*Assignment*: Search string "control": state how many lines in the material below contain it, and nothing else.

*Exercise input*:
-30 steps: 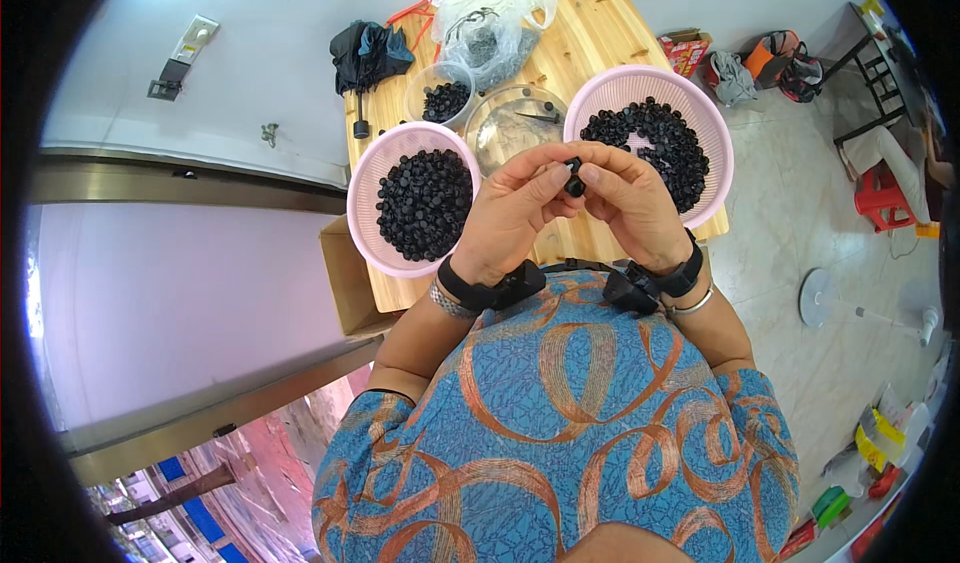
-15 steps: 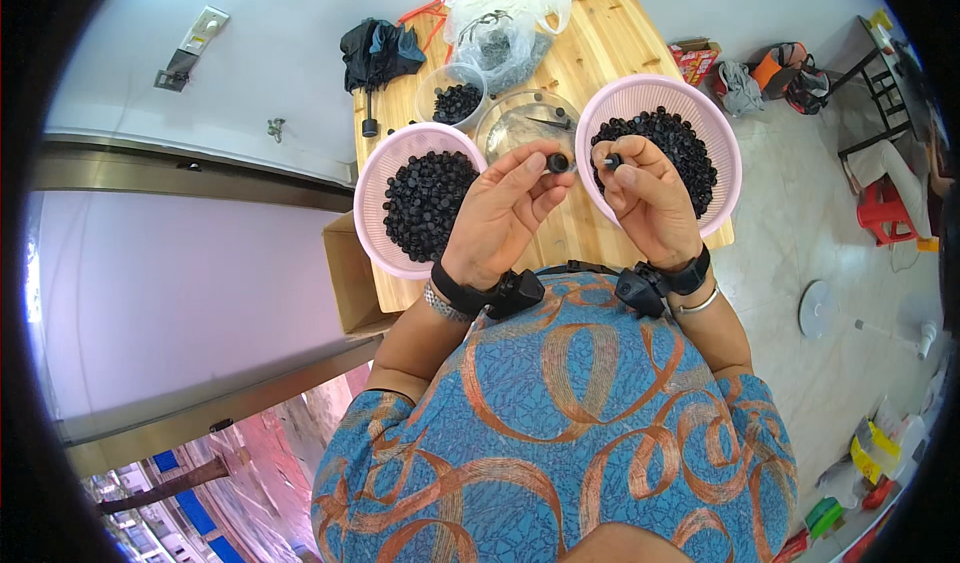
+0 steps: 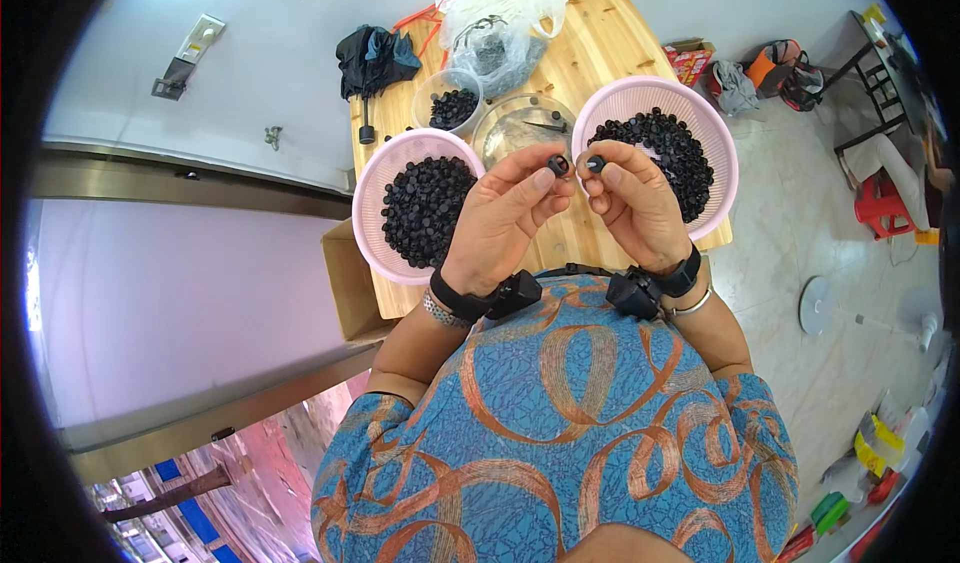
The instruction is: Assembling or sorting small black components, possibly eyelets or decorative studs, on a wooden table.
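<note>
Head view, from left to right: a pink basket [image 3: 372,195] of small black caps sits on the wooden table [image 3: 600,43]. Beside it, the left hand [image 3: 500,218] pinches one black cap [image 3: 558,166] at its fingertips. Just apart, the right hand [image 3: 630,201] pinches a second black piece [image 3: 596,164]. Behind it stands another pink basket [image 3: 725,153] of caps.

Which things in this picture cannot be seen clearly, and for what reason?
- Head view: the small black pieces in the left hand and right hand are too small to show their shape.
- The middle of the wooden table is hidden behind both hands.
- The contents of the plastic bag are blurred by its film.
- The clear bowl is partly covered by fingers.
</note>
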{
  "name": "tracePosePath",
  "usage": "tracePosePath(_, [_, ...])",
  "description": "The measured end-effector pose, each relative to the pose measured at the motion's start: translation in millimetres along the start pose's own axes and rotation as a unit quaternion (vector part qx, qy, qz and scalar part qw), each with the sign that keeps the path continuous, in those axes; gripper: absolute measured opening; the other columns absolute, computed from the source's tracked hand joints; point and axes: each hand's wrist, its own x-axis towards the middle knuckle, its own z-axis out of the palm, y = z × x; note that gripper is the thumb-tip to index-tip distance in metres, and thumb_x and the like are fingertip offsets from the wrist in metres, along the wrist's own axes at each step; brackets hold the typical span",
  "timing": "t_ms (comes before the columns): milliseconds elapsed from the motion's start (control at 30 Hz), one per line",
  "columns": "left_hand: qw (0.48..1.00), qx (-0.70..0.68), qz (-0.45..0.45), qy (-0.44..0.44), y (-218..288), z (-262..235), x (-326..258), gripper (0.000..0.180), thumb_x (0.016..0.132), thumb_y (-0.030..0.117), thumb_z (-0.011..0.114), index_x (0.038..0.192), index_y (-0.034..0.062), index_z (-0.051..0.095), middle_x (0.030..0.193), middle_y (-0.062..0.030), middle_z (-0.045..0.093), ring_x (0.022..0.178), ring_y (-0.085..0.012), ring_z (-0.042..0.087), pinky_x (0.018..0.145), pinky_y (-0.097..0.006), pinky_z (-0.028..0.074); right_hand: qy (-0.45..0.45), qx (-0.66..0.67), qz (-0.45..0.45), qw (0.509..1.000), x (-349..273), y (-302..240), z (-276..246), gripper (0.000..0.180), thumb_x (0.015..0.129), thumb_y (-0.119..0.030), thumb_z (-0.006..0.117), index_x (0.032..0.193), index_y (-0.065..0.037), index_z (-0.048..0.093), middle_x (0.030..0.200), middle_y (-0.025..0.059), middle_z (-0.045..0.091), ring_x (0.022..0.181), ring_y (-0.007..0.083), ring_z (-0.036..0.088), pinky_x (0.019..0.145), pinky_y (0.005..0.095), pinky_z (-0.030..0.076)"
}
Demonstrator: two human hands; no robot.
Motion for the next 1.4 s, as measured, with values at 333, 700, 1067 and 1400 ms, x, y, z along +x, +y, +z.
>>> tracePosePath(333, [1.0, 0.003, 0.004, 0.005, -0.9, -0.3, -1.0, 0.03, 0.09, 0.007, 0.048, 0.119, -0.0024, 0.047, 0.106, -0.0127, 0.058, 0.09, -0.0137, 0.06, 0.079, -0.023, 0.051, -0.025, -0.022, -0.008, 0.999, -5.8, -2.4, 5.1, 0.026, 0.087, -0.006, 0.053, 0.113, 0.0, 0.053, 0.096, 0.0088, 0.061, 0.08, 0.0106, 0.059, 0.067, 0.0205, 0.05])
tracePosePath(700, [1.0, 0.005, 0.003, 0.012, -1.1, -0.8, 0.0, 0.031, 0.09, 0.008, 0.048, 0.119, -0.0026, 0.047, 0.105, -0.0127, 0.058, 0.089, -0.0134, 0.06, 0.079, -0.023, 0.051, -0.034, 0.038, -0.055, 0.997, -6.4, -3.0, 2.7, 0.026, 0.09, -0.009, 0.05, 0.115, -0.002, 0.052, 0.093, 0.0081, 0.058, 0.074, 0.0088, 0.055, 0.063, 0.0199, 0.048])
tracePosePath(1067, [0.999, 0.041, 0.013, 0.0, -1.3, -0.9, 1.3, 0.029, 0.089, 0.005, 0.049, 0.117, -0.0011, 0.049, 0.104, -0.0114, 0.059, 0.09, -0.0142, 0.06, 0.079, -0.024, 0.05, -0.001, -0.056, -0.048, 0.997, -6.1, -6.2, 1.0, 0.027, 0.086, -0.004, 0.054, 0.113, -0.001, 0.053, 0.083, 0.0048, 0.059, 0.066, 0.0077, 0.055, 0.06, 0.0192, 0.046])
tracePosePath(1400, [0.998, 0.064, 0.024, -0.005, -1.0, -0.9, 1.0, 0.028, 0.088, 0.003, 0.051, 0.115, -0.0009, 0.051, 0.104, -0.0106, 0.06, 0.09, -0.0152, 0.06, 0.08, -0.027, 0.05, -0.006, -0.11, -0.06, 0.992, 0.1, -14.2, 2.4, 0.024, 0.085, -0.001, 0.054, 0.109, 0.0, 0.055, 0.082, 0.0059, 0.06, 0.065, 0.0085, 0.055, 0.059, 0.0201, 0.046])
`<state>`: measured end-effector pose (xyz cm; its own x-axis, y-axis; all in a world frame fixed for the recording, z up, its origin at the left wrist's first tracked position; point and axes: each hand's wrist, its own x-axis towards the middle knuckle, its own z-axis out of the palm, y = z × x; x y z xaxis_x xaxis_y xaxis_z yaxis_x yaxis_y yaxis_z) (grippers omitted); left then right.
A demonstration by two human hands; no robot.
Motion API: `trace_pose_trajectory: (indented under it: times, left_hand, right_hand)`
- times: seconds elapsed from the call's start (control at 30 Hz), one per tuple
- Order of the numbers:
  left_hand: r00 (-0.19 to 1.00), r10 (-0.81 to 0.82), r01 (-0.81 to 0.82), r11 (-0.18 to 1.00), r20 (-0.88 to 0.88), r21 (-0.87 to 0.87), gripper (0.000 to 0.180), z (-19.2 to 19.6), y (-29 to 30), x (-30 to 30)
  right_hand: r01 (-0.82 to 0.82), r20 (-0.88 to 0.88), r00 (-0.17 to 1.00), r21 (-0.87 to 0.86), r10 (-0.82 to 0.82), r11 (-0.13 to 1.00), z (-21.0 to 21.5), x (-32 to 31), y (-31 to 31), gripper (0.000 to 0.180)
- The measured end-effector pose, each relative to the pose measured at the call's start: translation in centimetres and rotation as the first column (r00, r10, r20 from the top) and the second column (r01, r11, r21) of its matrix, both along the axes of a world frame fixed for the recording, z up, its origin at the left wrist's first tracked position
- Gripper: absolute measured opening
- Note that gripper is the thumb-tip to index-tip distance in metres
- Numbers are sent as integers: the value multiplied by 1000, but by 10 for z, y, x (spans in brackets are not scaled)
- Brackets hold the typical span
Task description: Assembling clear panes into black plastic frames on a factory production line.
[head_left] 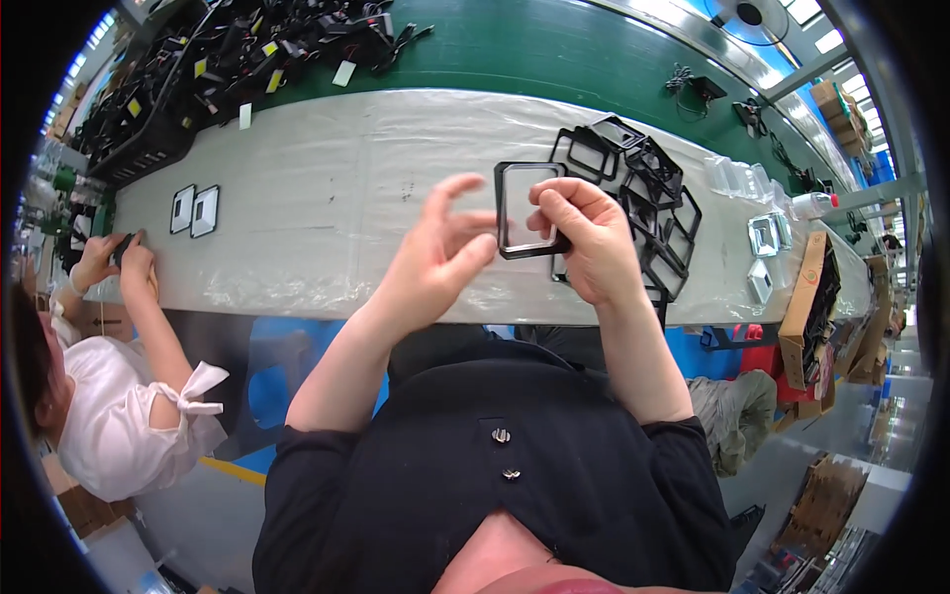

*Answer to this task*: 2